- [Aim of the exercise] For the entries below, the expected answer is the line with "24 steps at", the line with "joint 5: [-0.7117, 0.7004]", and every line between them, exactly as written, and nothing more.

[Records from a collection]
+---+

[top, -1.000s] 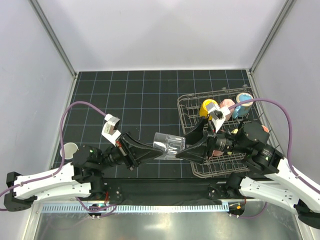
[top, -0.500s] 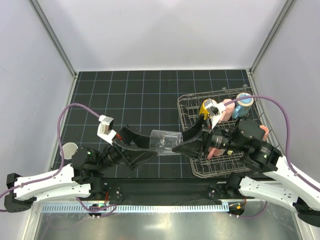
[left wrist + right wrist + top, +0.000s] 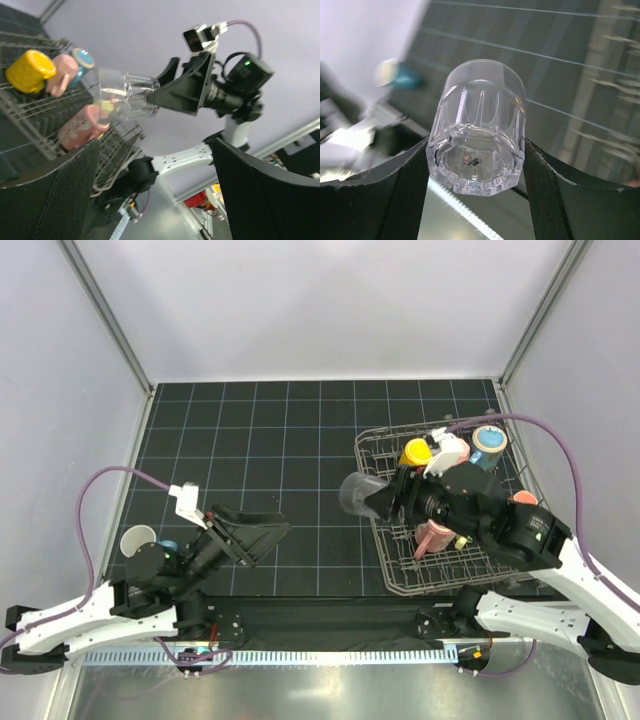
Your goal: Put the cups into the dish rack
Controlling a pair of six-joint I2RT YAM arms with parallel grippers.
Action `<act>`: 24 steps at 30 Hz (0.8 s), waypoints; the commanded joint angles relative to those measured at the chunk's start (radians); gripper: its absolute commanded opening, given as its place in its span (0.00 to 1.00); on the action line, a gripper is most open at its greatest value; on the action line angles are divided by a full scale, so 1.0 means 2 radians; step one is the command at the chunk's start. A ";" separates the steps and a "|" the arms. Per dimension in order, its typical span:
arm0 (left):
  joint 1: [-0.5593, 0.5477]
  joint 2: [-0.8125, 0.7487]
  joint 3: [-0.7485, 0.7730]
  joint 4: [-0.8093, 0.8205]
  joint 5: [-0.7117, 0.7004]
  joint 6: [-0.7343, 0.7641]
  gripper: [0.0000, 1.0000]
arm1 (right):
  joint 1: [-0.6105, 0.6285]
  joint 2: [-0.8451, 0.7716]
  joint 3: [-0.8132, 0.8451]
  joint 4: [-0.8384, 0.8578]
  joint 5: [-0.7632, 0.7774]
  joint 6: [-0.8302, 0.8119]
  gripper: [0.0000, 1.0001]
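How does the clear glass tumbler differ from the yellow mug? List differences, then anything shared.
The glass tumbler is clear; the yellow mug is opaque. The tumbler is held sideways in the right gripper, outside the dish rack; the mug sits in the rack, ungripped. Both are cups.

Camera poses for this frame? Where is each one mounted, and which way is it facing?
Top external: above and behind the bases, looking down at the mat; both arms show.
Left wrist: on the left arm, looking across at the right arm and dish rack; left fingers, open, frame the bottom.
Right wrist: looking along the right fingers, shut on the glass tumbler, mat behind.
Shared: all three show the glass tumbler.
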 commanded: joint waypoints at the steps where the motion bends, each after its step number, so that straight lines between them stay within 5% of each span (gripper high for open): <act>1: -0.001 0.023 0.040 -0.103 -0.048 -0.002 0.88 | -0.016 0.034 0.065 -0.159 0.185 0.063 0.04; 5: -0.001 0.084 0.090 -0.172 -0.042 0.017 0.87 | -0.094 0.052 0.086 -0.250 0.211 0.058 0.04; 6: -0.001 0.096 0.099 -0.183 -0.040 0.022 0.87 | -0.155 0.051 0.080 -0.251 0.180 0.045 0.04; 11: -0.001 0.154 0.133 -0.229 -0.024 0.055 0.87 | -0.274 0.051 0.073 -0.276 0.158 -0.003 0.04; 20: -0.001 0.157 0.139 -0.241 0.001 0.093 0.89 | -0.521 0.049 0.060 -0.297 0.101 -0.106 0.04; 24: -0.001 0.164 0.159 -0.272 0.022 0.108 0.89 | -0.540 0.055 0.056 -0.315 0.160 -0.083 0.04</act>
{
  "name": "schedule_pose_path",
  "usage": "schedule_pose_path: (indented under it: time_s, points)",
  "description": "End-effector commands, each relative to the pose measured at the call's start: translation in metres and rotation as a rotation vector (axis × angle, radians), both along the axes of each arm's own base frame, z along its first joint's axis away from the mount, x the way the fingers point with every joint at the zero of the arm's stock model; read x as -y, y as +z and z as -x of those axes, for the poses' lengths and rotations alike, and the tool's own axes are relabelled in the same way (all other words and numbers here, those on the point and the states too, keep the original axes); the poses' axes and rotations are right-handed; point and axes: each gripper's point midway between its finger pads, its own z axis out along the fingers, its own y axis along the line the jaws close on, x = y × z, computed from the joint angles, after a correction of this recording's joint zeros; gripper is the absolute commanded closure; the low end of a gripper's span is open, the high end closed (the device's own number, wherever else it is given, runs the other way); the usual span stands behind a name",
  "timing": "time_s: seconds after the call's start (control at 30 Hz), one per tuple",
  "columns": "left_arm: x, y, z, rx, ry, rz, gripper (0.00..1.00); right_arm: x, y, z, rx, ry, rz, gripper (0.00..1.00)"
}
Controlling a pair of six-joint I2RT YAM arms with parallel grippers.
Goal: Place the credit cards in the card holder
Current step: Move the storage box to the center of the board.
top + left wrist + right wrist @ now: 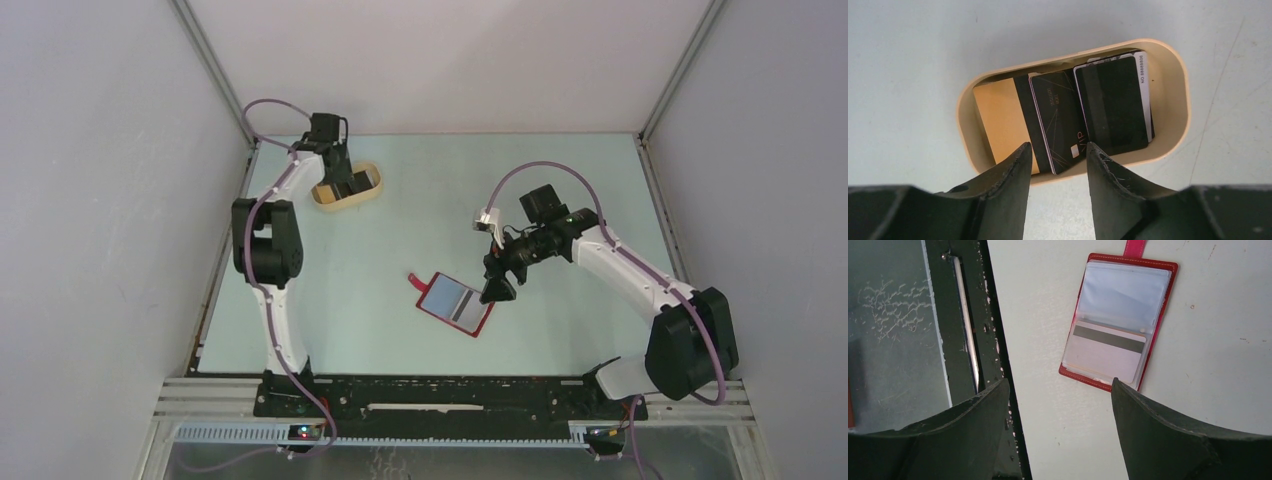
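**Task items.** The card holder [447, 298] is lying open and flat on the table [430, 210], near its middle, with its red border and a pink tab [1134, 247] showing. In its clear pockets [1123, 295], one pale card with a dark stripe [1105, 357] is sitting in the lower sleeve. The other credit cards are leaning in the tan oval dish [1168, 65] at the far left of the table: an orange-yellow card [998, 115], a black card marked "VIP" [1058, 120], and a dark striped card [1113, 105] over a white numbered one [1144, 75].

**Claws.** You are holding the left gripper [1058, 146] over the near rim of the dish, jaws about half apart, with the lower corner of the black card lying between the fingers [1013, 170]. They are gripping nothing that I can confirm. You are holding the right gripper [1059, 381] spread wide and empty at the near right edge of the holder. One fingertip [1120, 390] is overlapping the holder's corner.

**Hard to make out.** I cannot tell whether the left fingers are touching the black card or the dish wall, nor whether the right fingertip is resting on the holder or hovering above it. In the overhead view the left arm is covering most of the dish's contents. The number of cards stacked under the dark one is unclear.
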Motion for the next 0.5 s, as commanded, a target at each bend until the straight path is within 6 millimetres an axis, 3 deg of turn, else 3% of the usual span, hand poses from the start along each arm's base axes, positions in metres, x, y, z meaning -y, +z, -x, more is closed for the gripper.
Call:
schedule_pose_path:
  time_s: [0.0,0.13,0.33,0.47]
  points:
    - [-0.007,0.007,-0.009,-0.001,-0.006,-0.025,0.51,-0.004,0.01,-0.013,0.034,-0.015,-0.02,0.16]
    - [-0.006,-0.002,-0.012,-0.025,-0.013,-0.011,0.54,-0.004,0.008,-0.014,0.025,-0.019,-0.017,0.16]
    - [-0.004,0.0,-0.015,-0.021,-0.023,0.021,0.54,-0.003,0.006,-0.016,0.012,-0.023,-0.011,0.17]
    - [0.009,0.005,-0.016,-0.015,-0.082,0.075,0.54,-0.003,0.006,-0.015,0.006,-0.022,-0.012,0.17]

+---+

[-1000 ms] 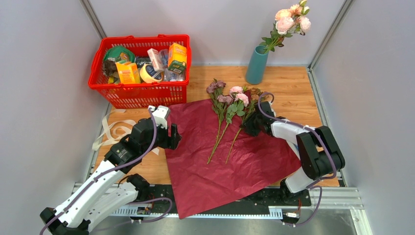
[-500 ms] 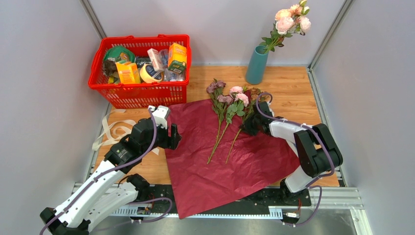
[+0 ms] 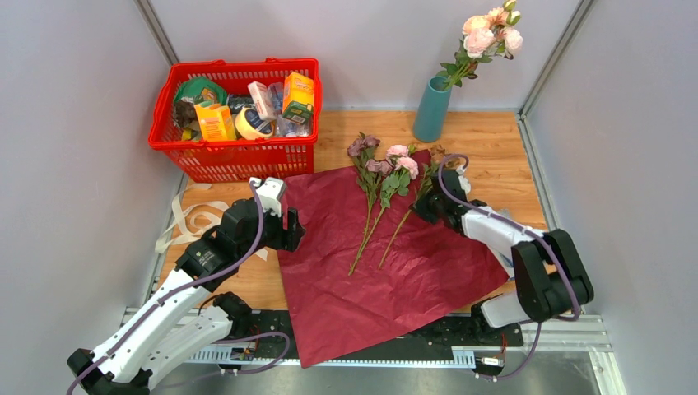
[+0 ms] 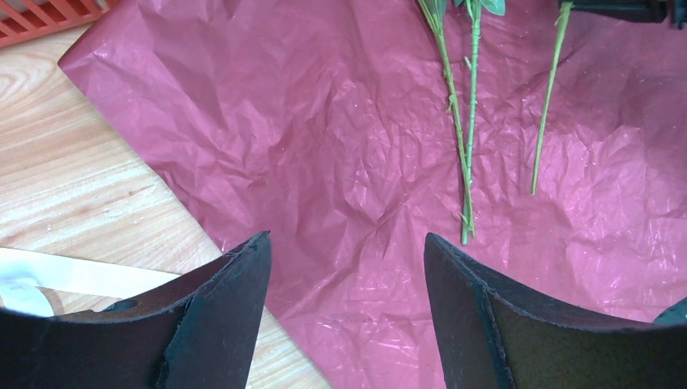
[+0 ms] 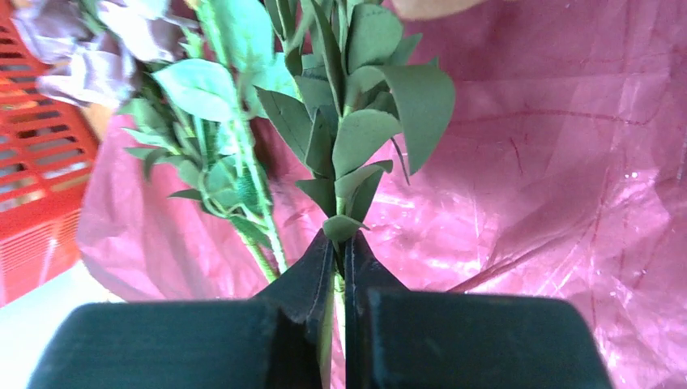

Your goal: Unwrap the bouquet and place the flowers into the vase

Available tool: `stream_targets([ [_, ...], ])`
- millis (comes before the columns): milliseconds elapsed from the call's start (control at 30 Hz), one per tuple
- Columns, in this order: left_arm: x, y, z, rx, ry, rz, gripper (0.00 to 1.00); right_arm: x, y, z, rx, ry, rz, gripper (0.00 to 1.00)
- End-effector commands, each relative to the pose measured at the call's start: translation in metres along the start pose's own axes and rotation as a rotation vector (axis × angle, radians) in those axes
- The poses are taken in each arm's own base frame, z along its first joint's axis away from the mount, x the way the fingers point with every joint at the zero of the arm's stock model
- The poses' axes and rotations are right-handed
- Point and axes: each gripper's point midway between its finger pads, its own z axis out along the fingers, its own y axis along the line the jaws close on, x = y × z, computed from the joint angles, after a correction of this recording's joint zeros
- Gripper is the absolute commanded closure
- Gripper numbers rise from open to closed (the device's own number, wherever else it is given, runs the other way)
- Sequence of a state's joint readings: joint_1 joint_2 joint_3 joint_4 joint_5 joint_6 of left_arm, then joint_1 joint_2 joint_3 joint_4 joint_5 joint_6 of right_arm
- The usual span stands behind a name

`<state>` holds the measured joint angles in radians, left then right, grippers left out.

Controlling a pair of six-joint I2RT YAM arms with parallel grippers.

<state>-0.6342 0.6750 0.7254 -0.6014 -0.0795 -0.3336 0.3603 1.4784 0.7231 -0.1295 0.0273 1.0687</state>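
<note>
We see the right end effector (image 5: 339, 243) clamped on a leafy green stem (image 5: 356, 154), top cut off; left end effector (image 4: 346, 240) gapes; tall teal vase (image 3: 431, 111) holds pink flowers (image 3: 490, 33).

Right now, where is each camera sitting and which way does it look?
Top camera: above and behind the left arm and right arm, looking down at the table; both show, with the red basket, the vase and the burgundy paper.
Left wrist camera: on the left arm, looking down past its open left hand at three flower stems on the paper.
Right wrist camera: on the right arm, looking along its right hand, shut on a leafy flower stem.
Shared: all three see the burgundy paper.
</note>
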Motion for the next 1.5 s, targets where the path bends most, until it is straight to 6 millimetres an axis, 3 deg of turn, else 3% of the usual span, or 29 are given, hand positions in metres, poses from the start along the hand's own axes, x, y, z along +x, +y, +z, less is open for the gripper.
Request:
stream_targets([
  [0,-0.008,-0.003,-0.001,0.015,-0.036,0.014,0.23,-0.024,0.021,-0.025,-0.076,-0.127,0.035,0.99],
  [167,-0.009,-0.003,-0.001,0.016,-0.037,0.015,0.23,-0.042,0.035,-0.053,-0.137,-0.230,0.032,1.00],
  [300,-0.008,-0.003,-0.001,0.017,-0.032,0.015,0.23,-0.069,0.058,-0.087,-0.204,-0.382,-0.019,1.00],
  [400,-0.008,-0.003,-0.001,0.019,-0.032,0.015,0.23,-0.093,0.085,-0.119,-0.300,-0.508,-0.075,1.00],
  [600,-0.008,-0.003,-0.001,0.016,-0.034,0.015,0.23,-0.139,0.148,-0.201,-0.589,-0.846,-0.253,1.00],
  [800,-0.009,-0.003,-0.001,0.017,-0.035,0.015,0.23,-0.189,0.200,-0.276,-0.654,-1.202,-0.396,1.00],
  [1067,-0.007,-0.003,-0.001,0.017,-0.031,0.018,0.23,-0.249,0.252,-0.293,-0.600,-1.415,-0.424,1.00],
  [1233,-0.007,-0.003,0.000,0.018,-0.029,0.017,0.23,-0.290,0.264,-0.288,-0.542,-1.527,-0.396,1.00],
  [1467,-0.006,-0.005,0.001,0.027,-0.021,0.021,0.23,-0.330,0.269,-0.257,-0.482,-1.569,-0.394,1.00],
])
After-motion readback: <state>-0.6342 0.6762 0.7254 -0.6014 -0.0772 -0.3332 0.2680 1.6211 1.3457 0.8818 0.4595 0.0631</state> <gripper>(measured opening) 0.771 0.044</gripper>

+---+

- [Response]
Action `<act>`: 24 steps at 30 Hz (0.8 s), waypoints; the commanded joint angles relative to those measured at the chunk's start (radians); gripper: its absolute commanded opening, given as its place in its span (0.00 to 1.00); on the action line, a gripper is most open at its greatest value; on the action line angles are divided by a full scale, so 1.0 means 2 radians; step one is the command at the chunk's start. A ";" separates the steps and a "|" the arms. Per dimension in order, its typical span:
arm0 (left):
  joint 1: [-0.5593, 0.5477]
  joint 2: [-0.8125, 0.7487]
  joint 3: [-0.7485, 0.7730]
  joint 4: [-0.8093, 0.8205]
  joint 5: [-0.7117, 0.7004]

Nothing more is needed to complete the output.